You are a corrupt fucking piece of shit.  You’re all corrupt.  You’re all lying about the psychiatrist. You’re setting me up claiming there are no jobs in the gaol.  You are all corrupt you’re all liars from Howard Jones down.

36.  The plaintiff’s complaint about this incident did not contain that context.  It is incomplete in its detail.  That is an indication of what I referred to above as the plaintiff seeing things only from his own perspective.  When cross-examined, he had no real recollection at all of that.

37. On the whole of the evidence, I am satisfied that the interaction between Mr Frame and the plaintiff occurred in the manner described by Mr Frame. I do not accept that he called the plaintiff a murderer in so many words. In addition, I do not accept that the words he used to the plaintiff contravened ss 18(2) and 19(1) of the HR Act, even assuming that the contravention of those provisions would be actionable.

38.  The fourth matter alleged is that Mr Frame said to the plaintiff “The good news is that in the long run nature will solve all of your problems”.  The plaintiff says the comment was made after Mr Frame and Mr Sharkey had come to see him on their own initiative on about 25 January 2010, for reasons which are not clear.  The plaintiff was reluctant to talk to them.  As they left, the alleged comment was made.  The plaintiff says he took the comment to suggest he would never be released and would die in prison.

39.  Mr Frame recalled the conversation.  Both he and Mr Starkey discussed a number of written complaints with the plaintiff.  He gave evidence that he did not say to the plaintiff the words alleged.  He was not cross-examined, so that evidence was unchallenged.  Mr Starkey did not recall the occasion and had no recollection of Mr Frame saying to the plaintiff words to the effect of that alleged.  He too was not cross-examined.

40.  In those circumstances, in particular where the evidence of Mr Frame was not tested, I am not satisfied that the conduct alleged by the plaintiff occurred.  Consequently, this claim must also fail.

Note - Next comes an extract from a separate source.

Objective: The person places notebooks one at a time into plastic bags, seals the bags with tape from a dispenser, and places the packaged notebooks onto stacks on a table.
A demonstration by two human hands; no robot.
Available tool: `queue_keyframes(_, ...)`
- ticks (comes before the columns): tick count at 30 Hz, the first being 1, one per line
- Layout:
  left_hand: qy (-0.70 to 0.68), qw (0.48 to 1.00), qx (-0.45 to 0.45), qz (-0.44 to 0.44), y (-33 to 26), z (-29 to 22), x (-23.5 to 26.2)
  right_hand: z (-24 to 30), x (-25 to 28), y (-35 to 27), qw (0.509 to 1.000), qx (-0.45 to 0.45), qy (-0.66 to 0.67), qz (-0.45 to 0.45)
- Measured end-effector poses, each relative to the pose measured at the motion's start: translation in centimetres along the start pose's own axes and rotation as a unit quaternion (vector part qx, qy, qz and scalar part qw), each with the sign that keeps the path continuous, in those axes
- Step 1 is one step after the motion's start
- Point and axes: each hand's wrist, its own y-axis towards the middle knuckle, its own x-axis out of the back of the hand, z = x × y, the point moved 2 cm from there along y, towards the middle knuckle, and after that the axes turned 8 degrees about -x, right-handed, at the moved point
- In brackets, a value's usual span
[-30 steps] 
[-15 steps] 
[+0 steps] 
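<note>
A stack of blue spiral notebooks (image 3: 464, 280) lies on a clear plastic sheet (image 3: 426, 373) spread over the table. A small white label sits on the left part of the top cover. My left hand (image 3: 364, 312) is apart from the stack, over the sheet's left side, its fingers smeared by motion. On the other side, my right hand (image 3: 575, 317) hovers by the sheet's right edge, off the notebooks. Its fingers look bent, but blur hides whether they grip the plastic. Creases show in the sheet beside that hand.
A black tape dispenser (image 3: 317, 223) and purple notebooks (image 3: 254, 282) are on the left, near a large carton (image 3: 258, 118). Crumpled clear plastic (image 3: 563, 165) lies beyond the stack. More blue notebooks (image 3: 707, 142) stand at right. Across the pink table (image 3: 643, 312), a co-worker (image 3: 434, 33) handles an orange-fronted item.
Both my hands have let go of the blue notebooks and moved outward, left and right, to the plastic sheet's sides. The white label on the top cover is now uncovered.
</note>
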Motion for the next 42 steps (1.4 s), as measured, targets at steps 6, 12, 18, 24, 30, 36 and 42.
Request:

41. It is therefore unnecessary to consider the further contention on behalf of the defendant that none of the facts alleged, even if made out, would be sufficient to warrant the granting of any relief under s 40C of the HR Act. It would be a significant matter to consider whether to make an order in the terms sought by the plaintiff. He seeks orders that Mr Starkey and Mr Frame be prohibited from having any contact with, or role in, his management except in an emergency. Such an order would involve, in effect, ongoing interference in the day to day management of a correctional facility. I agree with the submission that the Court should be reluctant to make such an order unless positively satisfied that such an order is necessary in order to protect the human rights of the alleged victim. In Eastman v Besanko and The Attorney-General for the Australian Capital Territory [2009] ACTCA 23 at [5]-[6], the Court of Appeal said:

5.          It is a serious step for a court to intervene in the way in which prisoners under sentence are dealt with in a prison.  Serious security and safety issues may arise.  It is not an area in which courts have any real expertise or experience.

6.          Further, there are likely to be considerable difficulties in anticipating and dealing with the conduct of other prisoners.  We have no doubt that the existing orders have caused difficulties for the prison system.

42.  In any event, for the reasons given, the question of relief does not arise, whether in the terms sought by the plaintiff or on some other basis.

THE SECOND CLAIM

43. The plaintiff claims an order that his CM plan be immediately amended to comply with s 78(2)(d) of the CM Act.

44.  The ground for this claim is that:

The Defendant has failed to comply with section 78(2)(d) of the Corrections Management Act 2007 and this creates a breach of sections 18(2) and 19(1) of the Human Rights Act 2004. The Court has jurisdiction under section 40(c)(4) of the latter Act to grant the order sought.

45. Section 78 of the CM Act provides:

78 Case management plans – scope etc

(1)        The chief executive -

(a)      must maintain an individual management plan for each detainee, other than a remandee; and

(b)      may maintain an individual management plan for a detainee who is a remandee.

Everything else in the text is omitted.